Obscene Frequenzy is a UK-associated name operating in the contemporary breakbeat and bass continuum, with a profile tied to club-focused electronic production rather than crossover branding.
Within the Optimal Breaks orbit, the project appears through the weekly "40 Breaks Vitales" chart, where its presence points to an active connection with the current breakbeat circuit.
The available release trail places Obscene Frequenzy around the Wasted label, a context that situates the artist in a strand of modern breaks built for impact: direct low-end pressure, functional rhythms and a clear dancefloor orientation.
Tracks such as "Industrial" and "Feel That Bass" suggest a vocabulary rooted in hard-edged breakbeat mechanics, where bass weight and percussive drive are central to the identity.
That same line continues in "Runaway" and "Danger Zone", titles associated with the artist in recent chart metadata and consistent with a contemporary club framework rather than a nostalgic revivalist approach.
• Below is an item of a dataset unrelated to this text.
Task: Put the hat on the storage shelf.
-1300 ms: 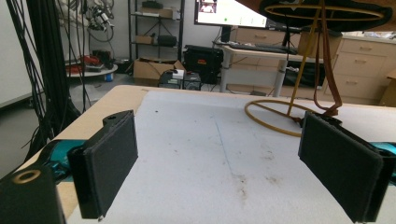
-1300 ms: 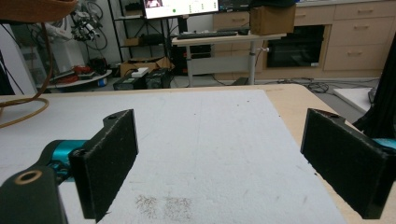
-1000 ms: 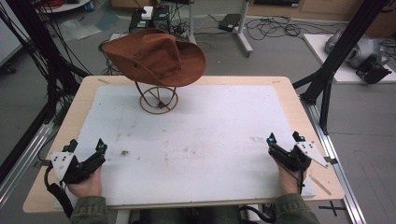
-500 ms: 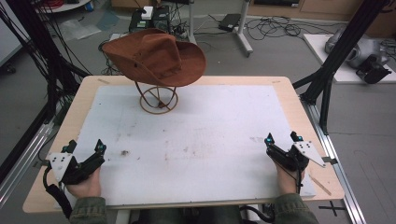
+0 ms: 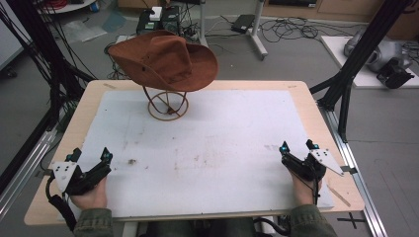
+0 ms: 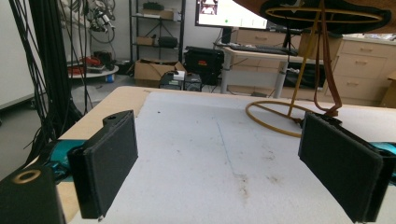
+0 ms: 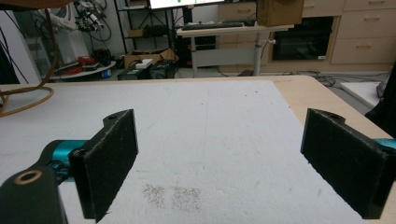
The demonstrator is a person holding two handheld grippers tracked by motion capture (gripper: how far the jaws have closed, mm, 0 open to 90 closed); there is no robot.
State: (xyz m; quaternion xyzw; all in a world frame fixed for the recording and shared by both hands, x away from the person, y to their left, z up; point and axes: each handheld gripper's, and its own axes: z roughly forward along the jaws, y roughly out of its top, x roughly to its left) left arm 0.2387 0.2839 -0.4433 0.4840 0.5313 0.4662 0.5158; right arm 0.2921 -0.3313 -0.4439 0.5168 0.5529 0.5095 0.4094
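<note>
The surface, a wooden top under a white mat, lies mostly bare. At its far left the brown hat perches on a wire stand, which lifts the crown and brim off the mat, probably so the shape keeps and a grip can get under the brim. Both tools rest at the near edge, well apart from the hat, as if poised to begin. The left tongs are spread wide and empty; the right tongs likewise gape, holding nothing.
</note>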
Stylistically, Obscene Frequenzy fits the part of the scene where breakbeat overlaps with broader bass music language: punchy drum programming, electronic textures and a preference for tracks that work in DJ circulation.
The project's role is best understood inside that ecosystem of specialist labels, digital platforms and DJ-led discovery, where producers build recognition through repeat club utility and scene visibility.
Rather than leaning on a single canonical anthem, Obscene Frequenzy's profile is defined by a cluster of tracks that reinforce a coherent sound world: forceful, streamlined and aimed squarely at breakbeat floors.
This places the artist among the contemporary names helping sustain breakbeat as a living club form, connecting classic rhythmic DNA with present-day bass production values.
In that sense, Obscene Frequenzy belongs to the current generation of producers keeping the tougher, more functional end of the breaks spectrum in circulation through new releases and DJ support.